もう2年くらい使っているANKERのAstro 3 12000MAh。新型が出ているが、特に不自由ないのでまだ現役。主な用途は街歩きに外出している時にテザリングでWiFiルータとして使用するスマホまたはタブレットへの電源供給だが、今回はその役目がないので、外出中のスマホのバッテリー補充用くらい。

9. USB充電器

これも2年以上使っているANKERの5ポート充電器。普段は家で使っているものを外して持ってきた。AC電源一つで5台充電できるので旅行には必須。新しいモデルが出ているので、自宅用と別に旅行用にもうひとつあっても良いくらい。

【ソフトウェア/アプリ】

1. DropBox

旅行に関する各種書類、飛行機やバスのeチケット、ホステルの予約確認メールなどはハードコピーで持参したが、いつもはバックアップをPDFでクラウドに置いておく。キューバのインターネット環境が良くないので、今回はオンラインではなくタブレットにダウンロードしておくようにした。オンライン・ストレージはOneDriveでもGoogle Driveでもローカルとシンクロさせてダウンロードすることができるが、同期が最新になっているかどうかわかりづらいところがある。一方、DropBoxはタブレット側から「オフラインファイル」と指定することができるので、出発前に必要なものをDropBoxへ放り込んで、タブレットへダウンロードしておいた。

2. Pocket

PocketはWebサイトのデータを予めダウンロードしておくことで、あとでインターネットに接続していないオフライン状況でも読むことができるサービス。
キューバの出版物での旅行情報は非常に少ないが、個人のサイト、ブログなどでは結構な量の情報がある。そういったWebサイトのうち、役に立ちそうなものを選んでPocketへ放り込んでおく。あとはタブレットのPocketアプリからそれらの情報が読めるかどうかを確認しておくだけ。

Webサイトの書式がすこしシンプルに変わっていたり、サイトの造りによっては一部が欠落してしまうようなこともあるが、概ね問題なくダウンロードできる。機内や宿泊先でも読めるので便利。

3. 地図アプリ(Google Maps)

いつもはGoogle Mapsを使って旅行先のMy Mapを作っておく。今回も同様に作ってみた。Google Mapsも機能がどんどん増えて、ピンの色分けもできるようになったので、観光ポイントやランドマーク、レストランなどのピンを立てて付帯情報も入力しておく。

MyMap

ただし、ネットワークが常時使えない環境では、地図情報がタブレットにキャッシュとして残っていればオフラインでもGPSを活用して地図として使えるが、ちょっとしたタイミングでキャッシュが消えてしまうと使えなくなってしまう。
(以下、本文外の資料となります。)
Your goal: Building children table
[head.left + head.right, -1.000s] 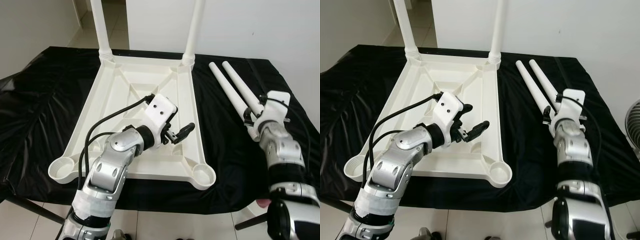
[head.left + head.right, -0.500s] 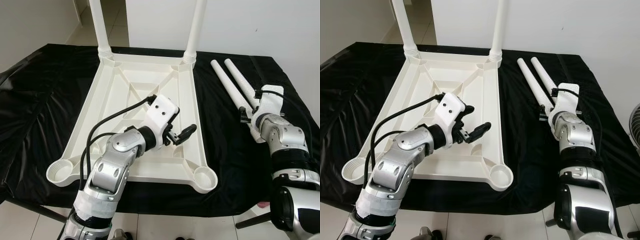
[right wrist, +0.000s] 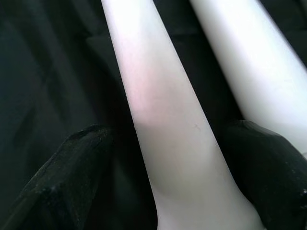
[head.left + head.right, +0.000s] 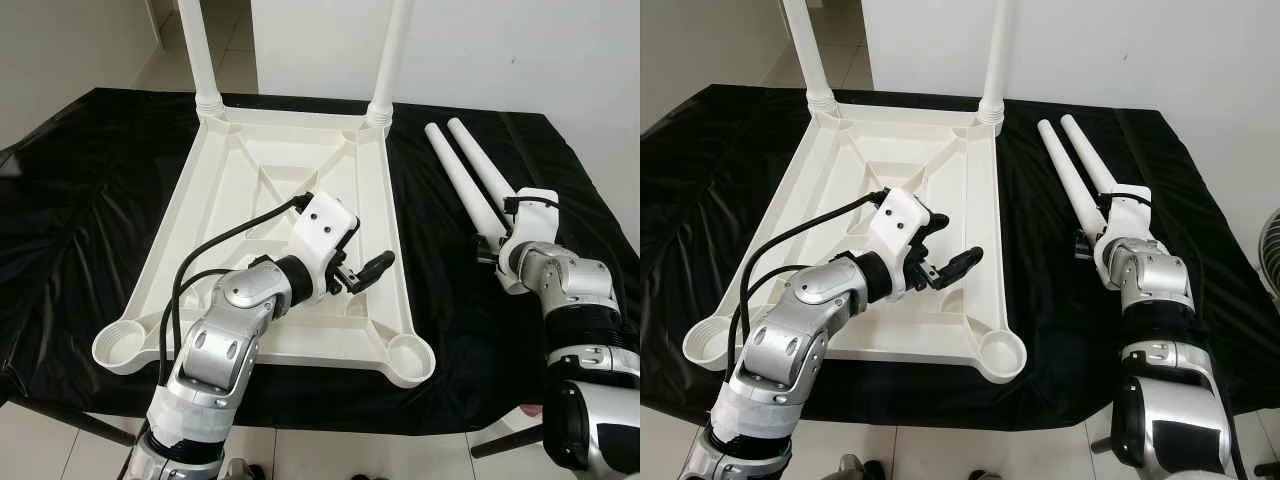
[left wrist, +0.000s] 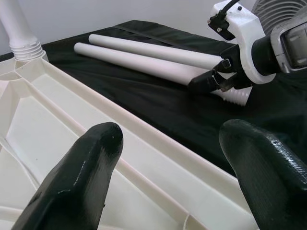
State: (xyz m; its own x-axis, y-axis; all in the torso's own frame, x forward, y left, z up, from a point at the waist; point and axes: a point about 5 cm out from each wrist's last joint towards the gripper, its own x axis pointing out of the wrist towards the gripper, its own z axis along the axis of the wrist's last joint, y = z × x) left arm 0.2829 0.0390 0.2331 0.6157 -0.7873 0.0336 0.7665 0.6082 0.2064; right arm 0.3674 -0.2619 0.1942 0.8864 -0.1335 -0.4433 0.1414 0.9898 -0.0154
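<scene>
A white plastic table top (image 4: 250,180) lies upside down on black cloth. Two white legs (image 4: 393,60) stand screwed into its far corners, and the two near corner sockets (image 4: 405,352) are bare. Two loose white legs (image 4: 462,180) lie side by side on the cloth to its right. My left gripper (image 4: 364,268) hovers open over the top's right rim with nothing between its fingers (image 5: 81,177). My right gripper (image 4: 492,245) is open at the near end of the left loose leg (image 3: 163,110), with one finger on each side of it.
The black cloth (image 4: 90,190) covers the whole work surface and drops off at the front edge above a tiled floor. A white wall stands behind. A grey fan (image 4: 1270,250) stands off the right side.
My right wrist has turned and slid toward the near end of the loose leg, settling its fingers around it. The left arm has hardly moved. The camera has shifted slightly.
</scene>
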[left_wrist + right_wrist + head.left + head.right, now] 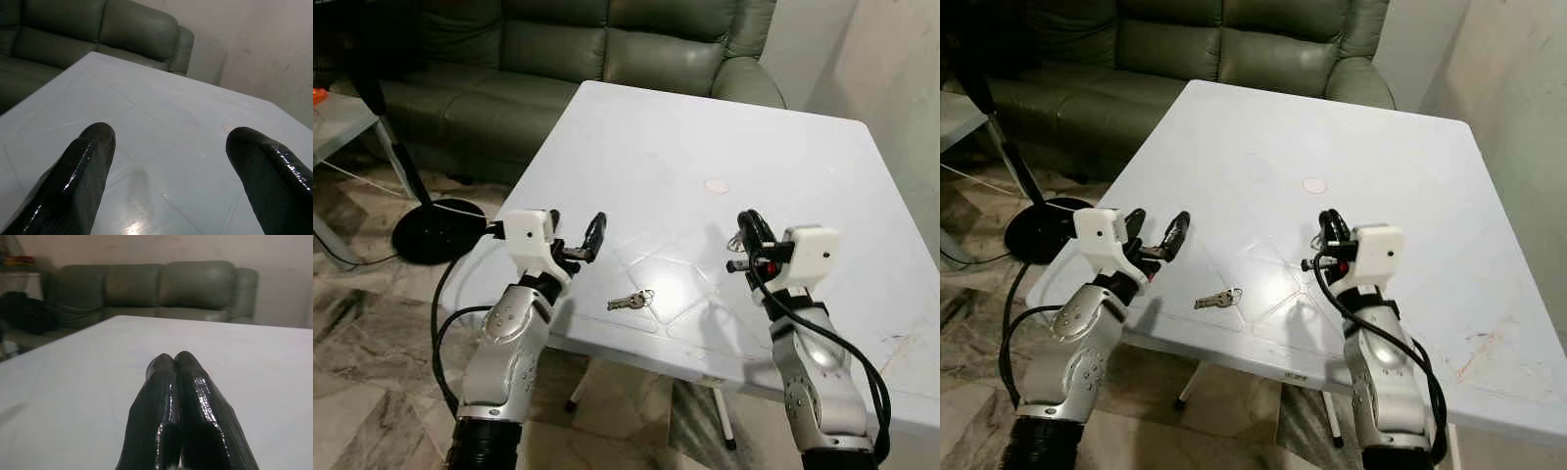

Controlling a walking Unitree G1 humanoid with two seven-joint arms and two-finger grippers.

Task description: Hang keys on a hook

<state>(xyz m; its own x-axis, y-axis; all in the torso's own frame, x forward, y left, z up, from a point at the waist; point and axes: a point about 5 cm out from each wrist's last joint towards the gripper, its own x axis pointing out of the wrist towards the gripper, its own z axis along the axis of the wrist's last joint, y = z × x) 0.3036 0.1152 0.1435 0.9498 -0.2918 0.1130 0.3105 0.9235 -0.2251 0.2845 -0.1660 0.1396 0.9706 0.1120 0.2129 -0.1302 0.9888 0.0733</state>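
Keys (631,300) lie flat on white table (705,127), near the front edge, between the two arms, closer to the left one. Left gripper (576,245) hovers above the table just left of the keys, fingers (85,166) spread apart, holding nothing. Right gripper (750,235) hovers over the table right of the keys, fingers (168,396) pressed together, empty. Step in hand looks like the pickup: bring left gripper down over the keys, straddle the ring, pinch low since they lie flat and could slide on the smooth top. No hook to be seen here. Sofa (558,59) behind table, black stand base (435,230) on floor at left, small round mark (716,185) on table; nothing blocks the keys.
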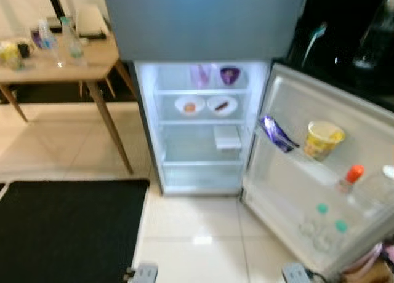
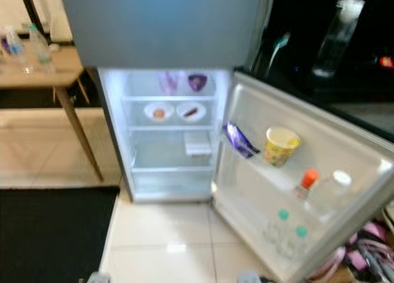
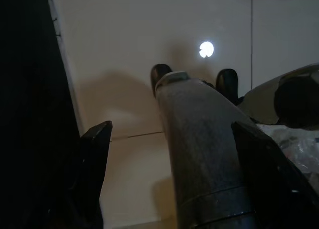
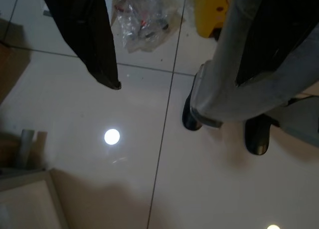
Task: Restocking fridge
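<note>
Nearest you, both arms are hanging down by the robot's legs, so nothing is being carried right now. The left gripper (image 3: 164,134) is pointing at the pale floor tiles (image 3: 149,64) with its two black fingers spread wide and nothing between them. The right gripper (image 4: 164,64) is aiming at the same kind of tile; one black finger (image 4: 87,35) is showing clearly and the other is hard to separate from the robot's leg, so you cannot tell how it is set. A crumpled clear bag (image 4: 142,12) and something yellow (image 4: 212,10) are lying on the floor just beyond it.

Ahead of and above both grippers, the fridge (image 1: 200,129) is standing lit with its door (image 1: 326,172) swung wide on the right gripper's side. The door racks are holding a purple packet (image 1: 276,133), a yellow cup (image 1: 322,139), an orange-capped bottle (image 1: 349,178) and green-capped bottles (image 1: 326,224). Inside, two bowls (image 1: 205,105) and a white box (image 1: 227,137) are sitting on shelves with plenty of room left.

Farthest off, on the left gripper's side, water bottles (image 1: 58,40) are waiting on a wooden table (image 1: 61,67). By my reading you are partway: some stock is in, and fetching more is what remains.
</note>
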Tool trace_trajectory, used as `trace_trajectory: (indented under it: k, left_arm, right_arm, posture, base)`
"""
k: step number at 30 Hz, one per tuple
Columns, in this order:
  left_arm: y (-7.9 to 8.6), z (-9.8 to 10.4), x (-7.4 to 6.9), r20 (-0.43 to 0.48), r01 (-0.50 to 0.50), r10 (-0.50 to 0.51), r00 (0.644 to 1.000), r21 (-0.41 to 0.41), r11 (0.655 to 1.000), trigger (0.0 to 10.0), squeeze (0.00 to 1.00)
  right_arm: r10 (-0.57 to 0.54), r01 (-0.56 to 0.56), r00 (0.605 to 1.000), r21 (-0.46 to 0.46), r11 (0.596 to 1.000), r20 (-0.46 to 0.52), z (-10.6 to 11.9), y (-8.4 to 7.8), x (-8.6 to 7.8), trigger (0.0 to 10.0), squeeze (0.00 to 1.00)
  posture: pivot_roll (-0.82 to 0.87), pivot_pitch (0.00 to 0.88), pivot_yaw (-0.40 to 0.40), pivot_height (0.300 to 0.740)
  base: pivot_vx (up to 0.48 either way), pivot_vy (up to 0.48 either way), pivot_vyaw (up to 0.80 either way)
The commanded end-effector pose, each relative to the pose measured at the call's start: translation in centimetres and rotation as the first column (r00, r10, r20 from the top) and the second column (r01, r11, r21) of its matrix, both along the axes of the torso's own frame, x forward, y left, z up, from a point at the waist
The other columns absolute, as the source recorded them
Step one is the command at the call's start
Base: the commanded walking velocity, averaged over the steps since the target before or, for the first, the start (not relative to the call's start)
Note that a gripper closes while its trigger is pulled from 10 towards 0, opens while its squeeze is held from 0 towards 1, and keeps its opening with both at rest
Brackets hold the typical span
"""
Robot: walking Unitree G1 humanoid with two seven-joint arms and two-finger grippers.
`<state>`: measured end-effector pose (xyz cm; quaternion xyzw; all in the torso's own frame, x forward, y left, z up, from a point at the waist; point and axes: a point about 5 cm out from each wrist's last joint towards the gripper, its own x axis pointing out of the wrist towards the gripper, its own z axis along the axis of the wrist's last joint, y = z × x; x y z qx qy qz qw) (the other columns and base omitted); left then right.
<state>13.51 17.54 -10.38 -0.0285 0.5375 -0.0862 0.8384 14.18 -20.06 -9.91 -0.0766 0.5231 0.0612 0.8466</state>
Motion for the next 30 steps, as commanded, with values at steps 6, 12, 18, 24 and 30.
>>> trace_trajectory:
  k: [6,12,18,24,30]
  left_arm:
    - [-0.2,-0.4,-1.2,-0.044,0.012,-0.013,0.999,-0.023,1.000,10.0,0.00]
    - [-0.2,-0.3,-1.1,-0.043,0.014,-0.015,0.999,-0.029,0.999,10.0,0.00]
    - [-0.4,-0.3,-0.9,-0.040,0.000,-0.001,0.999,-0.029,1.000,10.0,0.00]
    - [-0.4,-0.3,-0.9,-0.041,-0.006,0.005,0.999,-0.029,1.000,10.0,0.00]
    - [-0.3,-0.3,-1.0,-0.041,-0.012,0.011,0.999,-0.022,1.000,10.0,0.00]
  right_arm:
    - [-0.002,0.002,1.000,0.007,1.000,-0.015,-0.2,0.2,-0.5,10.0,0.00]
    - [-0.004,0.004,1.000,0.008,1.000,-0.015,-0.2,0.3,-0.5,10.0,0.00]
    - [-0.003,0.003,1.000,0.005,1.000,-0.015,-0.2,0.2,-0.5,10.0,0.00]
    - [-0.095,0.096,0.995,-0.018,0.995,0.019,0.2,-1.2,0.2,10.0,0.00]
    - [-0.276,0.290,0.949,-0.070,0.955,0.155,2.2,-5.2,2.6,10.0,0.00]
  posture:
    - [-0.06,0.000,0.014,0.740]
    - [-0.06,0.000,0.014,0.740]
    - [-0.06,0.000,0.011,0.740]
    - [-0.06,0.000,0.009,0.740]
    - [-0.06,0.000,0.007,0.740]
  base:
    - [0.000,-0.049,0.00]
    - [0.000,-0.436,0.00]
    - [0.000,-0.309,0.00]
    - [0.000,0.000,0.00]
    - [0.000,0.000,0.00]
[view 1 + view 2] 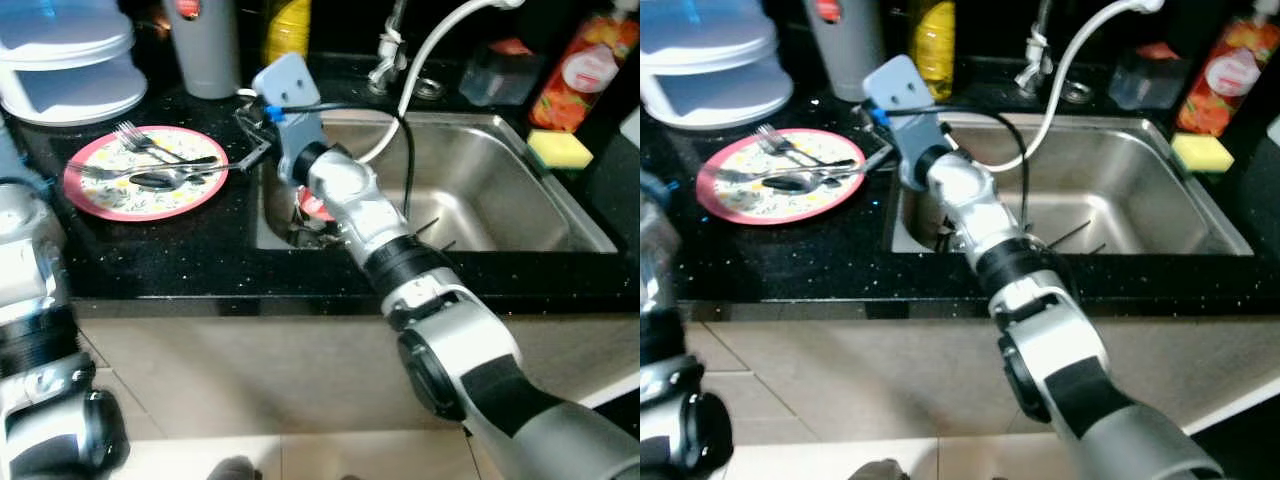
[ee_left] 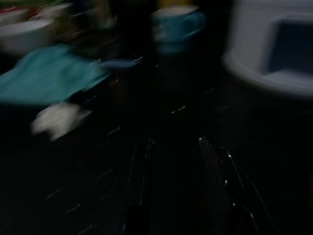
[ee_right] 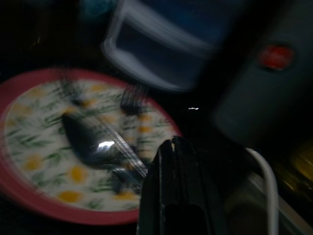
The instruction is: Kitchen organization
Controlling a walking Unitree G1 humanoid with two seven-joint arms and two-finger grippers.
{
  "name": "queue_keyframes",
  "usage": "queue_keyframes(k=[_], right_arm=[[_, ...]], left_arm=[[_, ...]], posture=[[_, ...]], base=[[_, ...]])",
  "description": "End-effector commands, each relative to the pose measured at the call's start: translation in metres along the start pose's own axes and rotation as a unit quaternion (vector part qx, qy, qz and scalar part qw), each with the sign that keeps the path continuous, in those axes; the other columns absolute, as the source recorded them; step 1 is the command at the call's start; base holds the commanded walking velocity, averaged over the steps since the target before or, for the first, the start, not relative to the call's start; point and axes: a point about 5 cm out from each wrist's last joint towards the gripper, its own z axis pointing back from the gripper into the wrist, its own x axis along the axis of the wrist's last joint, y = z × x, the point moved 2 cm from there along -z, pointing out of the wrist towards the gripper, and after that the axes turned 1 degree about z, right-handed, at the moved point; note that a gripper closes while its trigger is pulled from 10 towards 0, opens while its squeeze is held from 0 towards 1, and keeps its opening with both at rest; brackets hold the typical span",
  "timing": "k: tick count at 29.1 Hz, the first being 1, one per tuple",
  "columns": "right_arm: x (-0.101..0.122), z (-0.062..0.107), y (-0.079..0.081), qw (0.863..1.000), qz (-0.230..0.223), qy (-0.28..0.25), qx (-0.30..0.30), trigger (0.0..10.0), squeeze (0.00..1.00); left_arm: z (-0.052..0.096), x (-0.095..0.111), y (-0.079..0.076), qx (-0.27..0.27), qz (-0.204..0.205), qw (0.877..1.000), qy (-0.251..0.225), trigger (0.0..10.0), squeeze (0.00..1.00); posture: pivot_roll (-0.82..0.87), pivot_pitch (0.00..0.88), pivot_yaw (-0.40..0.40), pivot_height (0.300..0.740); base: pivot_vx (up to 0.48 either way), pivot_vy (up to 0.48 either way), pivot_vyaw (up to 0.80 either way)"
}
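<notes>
A pink-rimmed flowered plate (image 1: 120, 203) lies on the black counter left of the sink. On it rest a spoon (image 1: 160, 180) and two forks (image 1: 140, 140), handles pointing toward the sink. My right arm reaches across the sink's near left corner, and its gripper (image 1: 250, 152) is at the plate's right edge. In the right wrist view the right gripper (image 3: 172, 143) has its fingers pressed together, beside the spoon's handle (image 3: 122, 152); I see nothing between them. My left gripper (image 2: 176, 141) is open, low over dark counter.
The steel sink (image 1: 480, 200) holds a red item (image 1: 316, 207) under my right arm. A white stacked container (image 1: 65, 60), a grey canister (image 1: 205, 45) and a yellow bottle (image 1: 288, 28) stand behind. Yellow sponge (image 1: 560, 148) at right. Teal cloth (image 2: 49, 78) and blue mug (image 2: 176, 27).
</notes>
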Motion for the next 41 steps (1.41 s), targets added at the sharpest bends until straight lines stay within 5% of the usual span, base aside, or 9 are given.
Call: queue_keyframes(k=[1, 9, 10, 14, 22, 23, 24, 25, 41], right_arm=[[-0.006, -0.004, 0.012, 0.996, 0.082, 0.025, 0.021, 10.0, 0.0], [-0.027, -0.002, 0.015, 0.972, 0.215, 0.089, 0.017, 10.0, 0.0], [-0.032, 0.001, 0.007, 0.969, 0.223, 0.103, 0.003, 10.0, 1.0], [-0.037, 0.011, -0.023, 0.958, 0.254, 0.122, -0.047, 10.0, 1.0], [-0.049, 0.025, -0.043, 0.928, 0.336, 0.147, -0.06, 10.0, 1.0], [-0.051, 0.027, -0.043, 0.926, 0.343, 0.151, -0.046, 10.0, 0.53], [-0.051, 0.027, -0.043, 0.926, 0.343, 0.151, -0.046, 10.0, 0.53], [-0.055, 0.029, -0.041, 0.922, 0.354, 0.156, -0.02, 10.0, 0.0], [-0.058, 0.021, -0.028, 0.888, 0.425, 0.178, -0.003, 10.0, 0.0]], left_arm=[[0.008, -0.004, 0.004, 0.008, -0.004, 1.0, 0.007, 10.0, 0.0], [0.018, -0.007, 0.019, 0.029, -0.011, 0.999, 0.018, 10.0, 0.0], [0.02, -0.007, 0.024, 0.036, -0.013, 0.999, 0.021, 10.0, 0.0], [0.024, -0.008, 0.031, 0.046, -0.015, 0.999, 0.025, 10.0, 0.0], [0.027, -0.009, 0.028, 0.038, -0.018, 0.999, 0.033, 10.0, 0.0], [0.027, -0.009, 0.026, 0.035, -0.018, 0.999, 0.033, 10.0, 0.0], [0.027, -0.009, 0.026, 0.035, -0.018, 0.999, 0.033, 10.0, 0.0], [0.027, -0.008, 0.024, 0.032, -0.018, 0.999, 0.033, 10.0, 0.0], [0.034, -0.006, 0.026, 0.034, -0.017, 0.999, 0.039, 10.0, 0.0]], posture=[[0.4, 0.044, -0.093, 0.74], [0.43, 0.052, -0.106, 0.74], [0.44, 0.051, -0.11, 0.74], [0.44, 0.045, -0.105, 0.74], [0.42, 0.04, -0.093, 0.74], [0.42, 0.04, -0.093, 0.74], [0.42, 0.04, -0.093, 0.74], [0.42, 0.041, -0.086, 0.74], [0.45, 0.076, -0.113, 0.74]], base=[[0.0, 0.0, 0.0], [0.0, 0.0, 0.0], [0.0, 0.0, 0.0], [0.0, 0.0, 0.0], [0.0, 0.0, 0.0], [0.0, 0.0, 0.0], [0.0, 0.0, 0.0], [0.0, 0.0, 0.0], [0.0, 0.0, 0.0]])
Google Mapsには地図情報を予めダウンロードしておいてオフラインで使う機能があるが、この機能を使える地域と使えない地域がある。キューバは日本と同様、オフラインでは使えない地域だった。

一応、印刷したものを持って行ったが、地図としての役割は次の「MapsMe」に譲ることになる。

4. 地図アプリ(MapsMe)

そこで、オフラインでも使える地図アプリを探して見つけたのがMapsMe。これをAndroidタブレットへインストールして、キューバの地図情報をダウンロードしておくことで、オフラインでも使えるようになる。

さらに良いことに、Google Mapsで作ったMy Mapの情報をKMZファイルへエクスポートし、それをMapsMeでインポートすることで、Google Mapsで作業した内容をMapsMeへ移すことができる。ピンの色は一色になってしまうが。

MapsMe

オフラインでもGPSの機能は生きているので、現在位置や目的地までの経路を確認するのに便利。また、バス移動の際には、もうすぐ川を渡るとか、海が見えてくるとか地形情報が分かる。さらに、MapsMeでダウンロードできるキューバの地図データには、ランドマーク、銀行、レストラン、バーなどの情報が意外とたくさん入っていて、Google Mapsよりも詳しくて位置情報も正確で役に立った。このアプリはお勧め。